*** Material provided ***
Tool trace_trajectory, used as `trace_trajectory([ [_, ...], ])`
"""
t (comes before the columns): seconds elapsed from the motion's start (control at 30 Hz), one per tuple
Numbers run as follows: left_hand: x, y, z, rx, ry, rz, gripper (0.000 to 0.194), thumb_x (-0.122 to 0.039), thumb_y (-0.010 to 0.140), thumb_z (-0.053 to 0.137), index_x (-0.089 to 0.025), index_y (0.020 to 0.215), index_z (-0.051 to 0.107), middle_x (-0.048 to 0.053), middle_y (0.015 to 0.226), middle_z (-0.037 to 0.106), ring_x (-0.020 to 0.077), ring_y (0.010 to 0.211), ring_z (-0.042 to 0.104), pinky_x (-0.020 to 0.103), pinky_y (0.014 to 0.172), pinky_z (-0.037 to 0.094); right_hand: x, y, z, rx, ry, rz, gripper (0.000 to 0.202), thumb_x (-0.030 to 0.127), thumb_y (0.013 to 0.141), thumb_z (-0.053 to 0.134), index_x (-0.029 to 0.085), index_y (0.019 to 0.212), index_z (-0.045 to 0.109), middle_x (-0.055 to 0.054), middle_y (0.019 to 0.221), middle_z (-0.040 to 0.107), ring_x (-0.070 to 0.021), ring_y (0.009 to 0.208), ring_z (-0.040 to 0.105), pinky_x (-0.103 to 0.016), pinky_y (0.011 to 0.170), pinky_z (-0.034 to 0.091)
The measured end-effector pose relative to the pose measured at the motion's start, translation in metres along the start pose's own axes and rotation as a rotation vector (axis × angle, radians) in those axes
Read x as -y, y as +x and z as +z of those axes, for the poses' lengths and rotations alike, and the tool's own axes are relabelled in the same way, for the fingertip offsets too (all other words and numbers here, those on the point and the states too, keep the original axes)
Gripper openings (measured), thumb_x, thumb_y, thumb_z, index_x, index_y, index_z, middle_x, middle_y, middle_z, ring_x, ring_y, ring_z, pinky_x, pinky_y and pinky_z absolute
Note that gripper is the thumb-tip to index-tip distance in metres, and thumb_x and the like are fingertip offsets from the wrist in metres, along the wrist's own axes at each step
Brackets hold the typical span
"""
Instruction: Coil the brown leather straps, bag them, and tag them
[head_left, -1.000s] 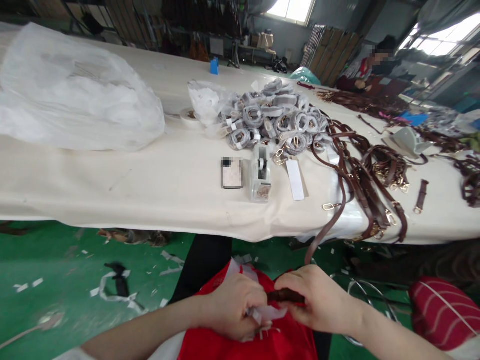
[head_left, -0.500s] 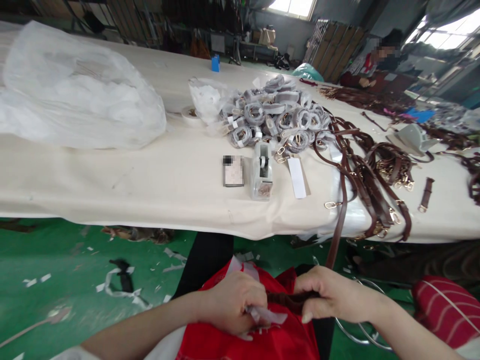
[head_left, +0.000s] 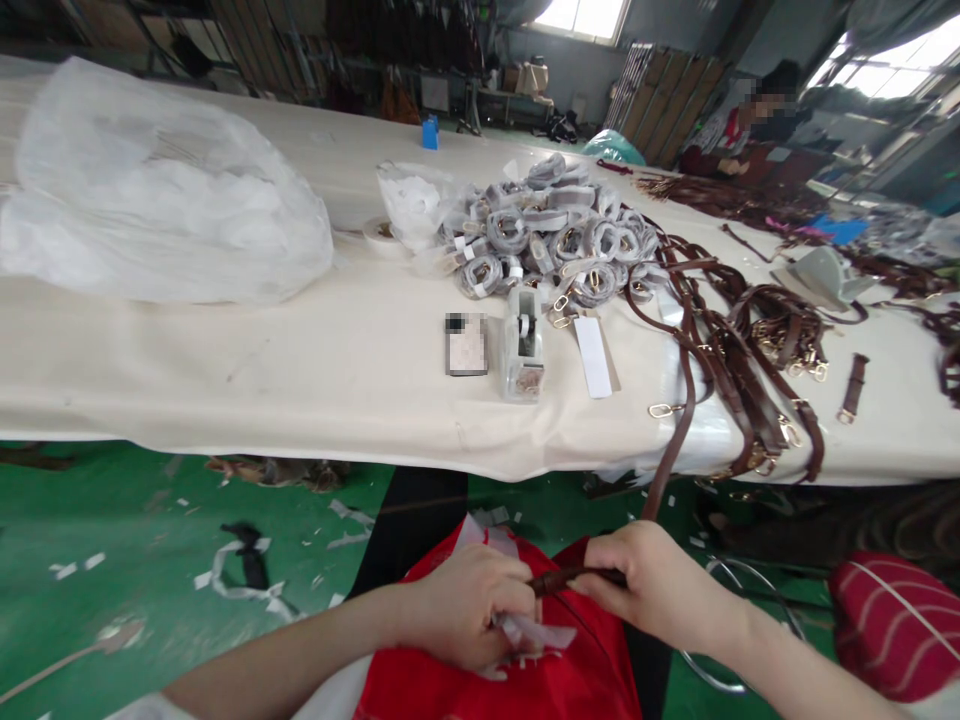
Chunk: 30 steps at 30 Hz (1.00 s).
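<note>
Over my lap, my left hand (head_left: 491,605) is closed round one part of a brown leather strap, with a strip of pale tissue (head_left: 536,632) poking out from its fingers. My right hand (head_left: 630,575) pinches the brown strap (head_left: 566,578) a little to the right. From the table edge, a strap length (head_left: 671,460) hangs down behind my right hand. Many brown straps with gold clasps (head_left: 735,380) lie on the table's right part. Beside them is a heap of coiled straps in grey wrapping (head_left: 555,225).
The cream table (head_left: 337,370) bears a tape dispenser (head_left: 523,345), a white card (head_left: 594,357), a big plastic bag (head_left: 165,190) and a small blue box (head_left: 430,132). A person (head_left: 727,145) is at the far right. A red striped cushion (head_left: 892,625) stands lower right.
My right hand has shifted slightly up and its fingers have closed more tightly on the strap, which now runs straighter between my hands. My left hand has barely moved.
</note>
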<state>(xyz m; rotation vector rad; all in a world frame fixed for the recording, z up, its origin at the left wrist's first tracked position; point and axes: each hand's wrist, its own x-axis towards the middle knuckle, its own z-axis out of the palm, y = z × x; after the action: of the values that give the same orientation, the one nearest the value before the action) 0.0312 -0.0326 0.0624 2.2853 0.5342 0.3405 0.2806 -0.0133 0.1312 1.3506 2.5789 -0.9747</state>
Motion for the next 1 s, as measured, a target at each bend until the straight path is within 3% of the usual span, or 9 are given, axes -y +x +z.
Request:
trace_trajectory([
  [0.13, 0.001, 0.0, 0.002, 0.003, -0.003, -0.02, 0.01, -0.02, 0.076, 0.067, -0.02, 0.071, 0.058, -0.003, 0.07, 0.061, 0.0139, 0.063, 0.057, 0.025, 0.054, 0.032, 0.007, -0.003, 0.004, -0.044, -0.176, 0.007, 0.033, 0.036, 0.095, 0.055, 0.021, 0.067, 0.062, 0.0, 0.06, 0.067, -0.0165, 0.057, 0.063, -0.029, 0.053, 0.028],
  [0.23, 0.002, 0.002, 0.006, -0.032, -0.022, -0.042, 0.025, -0.03, 0.08, 0.067, -0.019, 0.064, 0.051, -0.002, 0.062, 0.059, 0.0143, 0.059, 0.056, 0.026, 0.053, 0.032, 0.019, -0.004, 0.003, -0.03, -0.178, -0.095, 0.009, 0.029, 0.09, 0.061, 0.023, 0.094, 0.066, -0.001, 0.079, 0.073, -0.0191, 0.068, 0.068, -0.03, 0.057, 0.034],
  [0.33, 0.001, 0.004, 0.008, -0.066, -0.057, -0.022, 0.029, -0.027, 0.079, 0.066, -0.019, 0.06, 0.047, -0.002, 0.059, 0.058, 0.0132, 0.058, 0.056, 0.024, 0.053, 0.034, 0.031, -0.002, 0.005, 0.001, -0.229, -0.263, 0.037, 0.019, 0.087, 0.063, 0.023, 0.122, 0.055, -0.002, 0.101, 0.072, -0.0194, 0.076, 0.067, -0.031, 0.059, 0.036],
  [0.47, -0.001, 0.006, 0.009, -0.077, -0.059, -0.015, 0.039, -0.03, 0.082, 0.063, -0.02, 0.055, 0.037, -0.003, 0.052, 0.05, 0.0116, 0.052, 0.05, 0.025, 0.05, 0.033, 0.036, 0.001, 0.014, -0.015, -0.334, -0.339, 0.02, 0.016, 0.092, 0.057, 0.02, 0.112, 0.058, -0.002, 0.092, 0.071, -0.0181, 0.068, 0.063, -0.034, 0.055, 0.031],
  [0.67, 0.002, 0.004, 0.013, -0.071, -0.07, -0.012, 0.039, -0.027, 0.077, 0.064, -0.021, 0.055, 0.031, -0.005, 0.05, 0.044, 0.0108, 0.048, 0.042, 0.028, 0.047, 0.027, 0.028, 0.0, 0.023, -0.025, -0.262, -0.268, 0.025, 0.017, 0.08, 0.059, 0.022, 0.104, 0.059, -0.001, 0.089, 0.07, -0.0189, 0.07, 0.063, -0.034, 0.058, 0.031],
  [1.0, 0.003, 0.001, 0.014, -0.065, -0.102, 0.001, 0.039, -0.037, 0.084, 0.062, -0.021, 0.057, 0.04, -0.002, 0.054, 0.055, 0.0122, 0.051, 0.049, 0.027, 0.05, 0.031, 0.025, -0.008, 0.017, -0.031, -0.229, -0.17, 0.021, 0.016, 0.072, 0.053, 0.023, 0.091, 0.055, 0.0, 0.08, 0.067, -0.0204, 0.064, 0.06, -0.034, 0.058, 0.033],
])
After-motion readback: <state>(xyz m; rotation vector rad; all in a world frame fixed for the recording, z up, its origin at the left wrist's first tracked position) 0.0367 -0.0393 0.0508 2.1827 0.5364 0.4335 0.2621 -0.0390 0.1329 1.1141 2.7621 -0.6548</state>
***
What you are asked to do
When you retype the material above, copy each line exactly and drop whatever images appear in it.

Written solution
Tool trace_trajectory, used as `trace_trajectory([ [_, ...], ])`
"""
t (comes before the columns): seconds elapsed from the motion's start (control at 30 Hz), one per tuple
Numbers run as follows: left_hand: x, y, z, rx, ry, rz, gripper (0.000 to 0.194), thumb_x (-0.122 to 0.039), thumb_y (-0.010 to 0.140), thumb_z (-0.053 to 0.137), index_x (-0.089 to 0.025), index_y (0.020 to 0.215), index_z (-0.051 to 0.107), middle_x (-0.048 to 0.053), middle_y (0.015 to 0.226), middle_z (-0.037 to 0.106), ring_x (-0.020 to 0.077), ring_y (0.010 to 0.211), ring_z (-0.042 to 0.104), pinky_x (-0.020 to 0.103), pinky_y (0.014 to 0.172), pinky_z (-0.037 to 0.094); right_hand: x, y, z, rx, ry, rz, gripper (0.000 to 0.202), thumb_x (-0.030 to 0.127), thumb_y (0.013 to 0.141), thumb_z (-0.053 to 0.134), index_x (-0.029 to 0.085), index_y (0.019 to 0.212), index_z (-0.045 to 0.109), middle_x (-0.055 to 0.054), middle_y (0.019 to 0.221), middle_z (-0.040 to 0.107), ring_x (-0.070 to 0.021), ring_y (0.009 to 0.208), ring_z (-0.040 to 0.105), pinky_x (-0.103 to 0.016), pinky_y (0.011 to 0.170), pinky_z (-0.034 to 0.091)
The measured end-effector pose relative to the pose measured at the motion's start, translation in metres along the start pose's own axes and rotation as a rotation vector (axis × angle, radians) in those axes
Read x as -y, y as +x and z as +z of those axes, for the poses' lengths and rotations alike, and the tool's own axes are relabelled in the same way, for the fingertip offsets too (all other words and numbers here, those on the point and the states too, keep the original axes)
Gripper openings (measured), thumb_x, thumb_y, thumb_z, index_x, index_y, index_z, middle_x, middle_y, middle_z, ring_x, ring_y, ring_z, pinky_x, pinky_y and pinky_z absolute
Note that gripper is the thumb-tip to index-tip distance in metres, and thumb_x and the like are fingertip offsets from the wrist in metres, along the wrist's own axes at each step
Brackets hold the typical span
"""
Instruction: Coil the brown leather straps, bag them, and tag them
[head_left, -1.000s] 
[head_left, -0.500s] 
[head_left, +0.000s] 
Chunk: 30 steps at 30 Hz (1.00 s).
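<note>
Over my lap, my left hand (head_left: 491,605) is closed round one part of a brown leather strap, with a strip of pale tissue (head_left: 536,632) poking out from its fingers. My right hand (head_left: 630,575) pinches the brown strap (head_left: 566,578) a little to the right. From the table edge, a strap length (head_left: 671,460) hangs down behind my right hand. Many brown straps with gold clasps (head_left: 735,380) lie on the table's right part. Beside them is a heap of coiled straps in grey wrapping (head_left: 555,225).
The cream table (head_left: 337,370) bears a tape dispenser (head_left: 523,345), a white card (head_left: 594,357), a big plastic bag (head_left: 165,190) and a small blue box (head_left: 430,132). A person (head_left: 727,145) is at the far right. A red striped cushion (head_left: 892,625) stands lower right.
My right hand has shifted slightly up and its fingers have closed more tightly on the strap, which now runs straighter between my hands. My left hand has barely moved.
</note>
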<state>(xyz m; rotation vector rad; all in a world frame fixed for the recording, z up, its origin at the left wrist's first tracked position; point and axes: each hand's wrist, its own x-axis towards the middle knuckle, its own z-axis out of the palm, y = z × x; after the action: of the values that give the same orientation, the one nearest the value before the action) 0.0312 -0.0326 0.0624 2.2853 0.5342 0.3405 0.2806 -0.0133 0.1312 1.3506 2.5789 -0.9747</state>
Motion for the next 1 s, as measured, a target at each bend until the straight path is within 3% of the usual span, or 9 are given, axes -y +x +z.
Request:
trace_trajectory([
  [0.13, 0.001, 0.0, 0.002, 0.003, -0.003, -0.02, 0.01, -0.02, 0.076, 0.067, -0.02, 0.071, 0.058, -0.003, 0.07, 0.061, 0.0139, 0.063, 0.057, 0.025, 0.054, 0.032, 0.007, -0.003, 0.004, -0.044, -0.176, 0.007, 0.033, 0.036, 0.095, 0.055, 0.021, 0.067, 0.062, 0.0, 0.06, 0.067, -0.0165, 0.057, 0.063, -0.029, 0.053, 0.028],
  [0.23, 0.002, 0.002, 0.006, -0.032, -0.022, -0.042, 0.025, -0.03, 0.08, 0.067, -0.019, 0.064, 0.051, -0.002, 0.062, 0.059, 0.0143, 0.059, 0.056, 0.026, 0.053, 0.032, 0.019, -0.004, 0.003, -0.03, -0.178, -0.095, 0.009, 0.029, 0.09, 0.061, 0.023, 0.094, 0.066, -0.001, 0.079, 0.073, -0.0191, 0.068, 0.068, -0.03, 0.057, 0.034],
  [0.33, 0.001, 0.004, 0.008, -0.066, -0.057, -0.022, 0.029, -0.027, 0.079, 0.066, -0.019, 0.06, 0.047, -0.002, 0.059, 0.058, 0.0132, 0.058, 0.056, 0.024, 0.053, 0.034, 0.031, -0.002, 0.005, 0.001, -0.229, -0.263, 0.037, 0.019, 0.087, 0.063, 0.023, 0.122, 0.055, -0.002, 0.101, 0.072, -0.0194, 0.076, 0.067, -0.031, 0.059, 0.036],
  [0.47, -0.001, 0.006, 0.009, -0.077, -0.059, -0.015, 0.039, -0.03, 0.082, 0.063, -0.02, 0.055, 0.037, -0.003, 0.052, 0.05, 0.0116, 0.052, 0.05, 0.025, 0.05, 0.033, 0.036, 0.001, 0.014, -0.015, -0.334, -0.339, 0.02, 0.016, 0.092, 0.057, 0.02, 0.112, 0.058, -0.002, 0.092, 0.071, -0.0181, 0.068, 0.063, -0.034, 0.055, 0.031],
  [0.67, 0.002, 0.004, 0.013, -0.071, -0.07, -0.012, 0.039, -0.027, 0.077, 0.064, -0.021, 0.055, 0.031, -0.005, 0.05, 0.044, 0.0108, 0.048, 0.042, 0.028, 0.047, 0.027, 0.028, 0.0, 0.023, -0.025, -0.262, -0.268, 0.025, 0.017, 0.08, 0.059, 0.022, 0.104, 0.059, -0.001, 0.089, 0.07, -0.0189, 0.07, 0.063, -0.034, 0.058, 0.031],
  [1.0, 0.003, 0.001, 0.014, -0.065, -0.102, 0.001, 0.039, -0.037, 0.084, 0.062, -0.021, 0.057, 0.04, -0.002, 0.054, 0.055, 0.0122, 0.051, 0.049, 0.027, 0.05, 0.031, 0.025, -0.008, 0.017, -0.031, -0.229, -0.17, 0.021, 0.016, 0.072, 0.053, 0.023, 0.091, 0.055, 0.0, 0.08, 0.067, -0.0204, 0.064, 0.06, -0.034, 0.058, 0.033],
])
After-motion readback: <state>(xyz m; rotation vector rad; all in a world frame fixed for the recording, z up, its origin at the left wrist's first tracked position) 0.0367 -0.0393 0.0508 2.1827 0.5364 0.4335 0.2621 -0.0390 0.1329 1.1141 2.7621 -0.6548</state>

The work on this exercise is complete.